Il disappunto nasce dalla politica interna del Presidente,
che sembra cedere al programma del Partito Democratico e
appare troppo incline al compromesso. L’aumento dei
finanziamenti federali per l’educazione, la firma della
“legge sulla riforma della campagna elettorale” (che
fissa un limite ai contributi dei “comitati di azione
politica” per quei candidati che si dimostrano disposti a
promuovere i loro programmi), l’istituzione di un nuovo
ente burocratico federale, quello per la sicurezza negli
aeroporti, sono questi i provvedimenti che – almeno a
detta di alcuni – hanno svelato i veri interessi del
Presidente.
Anche in politica estera, se la maggioranza degli
americani è soddisfatta del Presidente-Comandante supremo
nella guerra contro il terrorismo, c’è preoccupazione per
l’apparente incoerenza di Bush quando si oppone ad un
Israele che vuole combattere la propria battaglia contro i
terroristi senza alcun compromesso.
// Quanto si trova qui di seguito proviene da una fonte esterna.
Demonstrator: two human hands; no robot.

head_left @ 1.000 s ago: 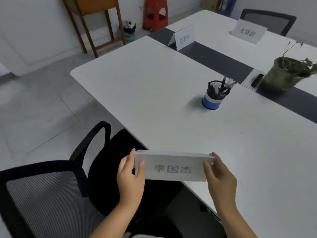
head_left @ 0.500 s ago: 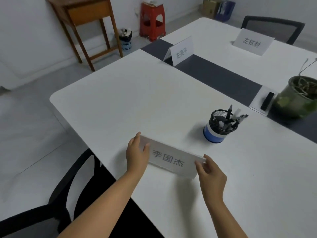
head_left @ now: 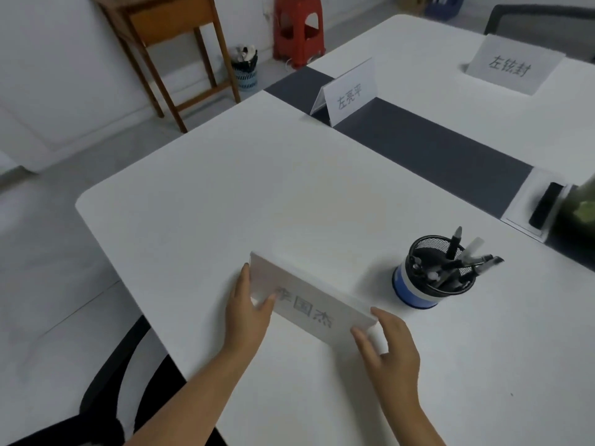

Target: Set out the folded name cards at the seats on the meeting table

I discorsi presidenziali
di questa settimana che invocano, con eloquenza e fermezza,
la messa al bando della clonazione umana in tutte le sue
forme, costituiscono invece quel genere di iniziative capaci
di convincere i conservatori che, in fondo, il Presidente è
ancora “uno di loro”. Tuttavia quegli stessi
conservatori ammoniscono Bush perché non dia per scontato
il loro appoggio e le loro critiche sono assai più
rumorose. Intanto è tornato a galla Gore che, viaggiando
per il Paese, critica il Presidente, ma i Democratici –
perlomeno fino ad oggi – non hanno dato ancora alcun
segnale di volerlo come loro leader. Anche Clinton è
tornato sulla scena, facendo capolino qua e là, tanto per
tastare le acque, smanioso di venir accettato e perdonato,
ma i cittadini americani mostrano di non volerlo prendere in
considerazione, se non nelle battute di spirito.